The global compost market is expected to reach $9.2 billion by 2024 (PR Newswire, 2019). Within the compost industry, there has been some differentiation in products available and the prices at which they were offered based on the ingredients from which the compost was made (Walker et al., 2006). For instance, composts prepared from municipal sewage waste are generally sold at a lower price when compared with compost created with animal manures (Garden-Ville, unpublished data). Landscape blends created with topsoil, mulch, and/or sand are promoted and offered for alternative applications (Garden-Ville, unpublished data). Knowledgeable and informed consumers will often recognize that not all composts have the same attributes and that various ingredients may have differing effects, limitations, and/or benefits (Alexander, 2019). With the understanding that various compost ingredients can demand different price points and that this may be a novel product for some consumers, it is important to establish whether the potential consumers are actually interested in the product as well as identifying the potential consumers (Glover et al., 2014; van Kleef et al., 2005).
Studies have shown that consumers are influenced by their personal values. For example, one study found most consumers would buy fewer imported products if they knew the distance products had traveled (Gairdner, 2006). Hence, more interest was garnered by consumers of other types of agricultural and horticultural products regarding local sourcing (Getter and Behe, 2013; Yue et al., 2011; Zaffou and Campbell, 2016).

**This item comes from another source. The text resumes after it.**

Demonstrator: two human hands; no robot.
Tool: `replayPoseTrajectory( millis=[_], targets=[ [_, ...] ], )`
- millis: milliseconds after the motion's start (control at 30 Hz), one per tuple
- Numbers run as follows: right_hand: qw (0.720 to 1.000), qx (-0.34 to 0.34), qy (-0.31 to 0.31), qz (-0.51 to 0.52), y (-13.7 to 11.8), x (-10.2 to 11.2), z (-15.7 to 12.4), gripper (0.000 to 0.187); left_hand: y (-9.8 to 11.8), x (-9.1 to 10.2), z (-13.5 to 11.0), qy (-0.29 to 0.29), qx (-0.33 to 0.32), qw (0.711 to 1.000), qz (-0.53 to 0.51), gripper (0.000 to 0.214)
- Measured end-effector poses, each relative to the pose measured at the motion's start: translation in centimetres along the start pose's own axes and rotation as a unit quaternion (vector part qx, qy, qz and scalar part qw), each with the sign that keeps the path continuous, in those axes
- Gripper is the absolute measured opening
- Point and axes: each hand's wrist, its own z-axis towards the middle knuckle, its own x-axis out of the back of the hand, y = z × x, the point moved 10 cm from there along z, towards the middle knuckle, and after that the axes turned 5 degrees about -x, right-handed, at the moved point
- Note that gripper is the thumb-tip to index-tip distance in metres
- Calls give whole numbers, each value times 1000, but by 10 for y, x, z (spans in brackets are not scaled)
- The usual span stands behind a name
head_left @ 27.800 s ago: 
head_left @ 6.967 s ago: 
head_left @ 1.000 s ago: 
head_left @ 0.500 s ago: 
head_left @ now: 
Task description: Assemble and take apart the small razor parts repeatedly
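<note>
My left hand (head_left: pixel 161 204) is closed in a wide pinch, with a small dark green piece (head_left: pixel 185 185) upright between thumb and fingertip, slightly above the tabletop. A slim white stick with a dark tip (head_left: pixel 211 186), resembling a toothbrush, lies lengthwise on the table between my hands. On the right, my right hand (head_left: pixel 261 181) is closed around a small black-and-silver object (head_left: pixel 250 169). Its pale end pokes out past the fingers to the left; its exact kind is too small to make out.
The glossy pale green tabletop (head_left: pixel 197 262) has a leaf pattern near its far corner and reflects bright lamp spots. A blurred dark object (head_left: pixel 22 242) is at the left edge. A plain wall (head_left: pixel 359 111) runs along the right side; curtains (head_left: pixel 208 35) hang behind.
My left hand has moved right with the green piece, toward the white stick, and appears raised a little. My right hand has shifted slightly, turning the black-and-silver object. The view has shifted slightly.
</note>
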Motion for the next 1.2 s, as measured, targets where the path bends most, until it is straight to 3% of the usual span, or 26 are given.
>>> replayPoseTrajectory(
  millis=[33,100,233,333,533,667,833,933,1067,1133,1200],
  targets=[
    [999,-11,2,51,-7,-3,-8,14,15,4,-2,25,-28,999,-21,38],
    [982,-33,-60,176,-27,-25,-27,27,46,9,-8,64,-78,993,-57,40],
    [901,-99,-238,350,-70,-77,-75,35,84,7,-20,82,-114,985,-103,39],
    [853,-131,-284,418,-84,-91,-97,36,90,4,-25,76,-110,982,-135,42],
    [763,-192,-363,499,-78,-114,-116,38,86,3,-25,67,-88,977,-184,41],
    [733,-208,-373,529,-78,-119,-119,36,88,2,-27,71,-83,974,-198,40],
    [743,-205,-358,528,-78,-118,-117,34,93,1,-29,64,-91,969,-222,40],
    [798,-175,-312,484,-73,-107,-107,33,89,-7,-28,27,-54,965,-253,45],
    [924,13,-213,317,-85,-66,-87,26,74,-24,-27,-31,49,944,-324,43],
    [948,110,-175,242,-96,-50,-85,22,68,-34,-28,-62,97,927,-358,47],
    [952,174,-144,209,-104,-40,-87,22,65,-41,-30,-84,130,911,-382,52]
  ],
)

Additionally, some consumers were affected by ethnocentricity—where they are more likely to buy products made in the United States or in their home state. For example, in Texas, the “Go Texan” campaign was developed by the Texas Department of Agriculture and is used to promote Texas products and producers (Willcox, 2015).
Thus, the purpose of this study was to conduct a market test to determine the potential value of seaweed-incorporated compost to consumers in Texas and to identify attributes of likely consumers.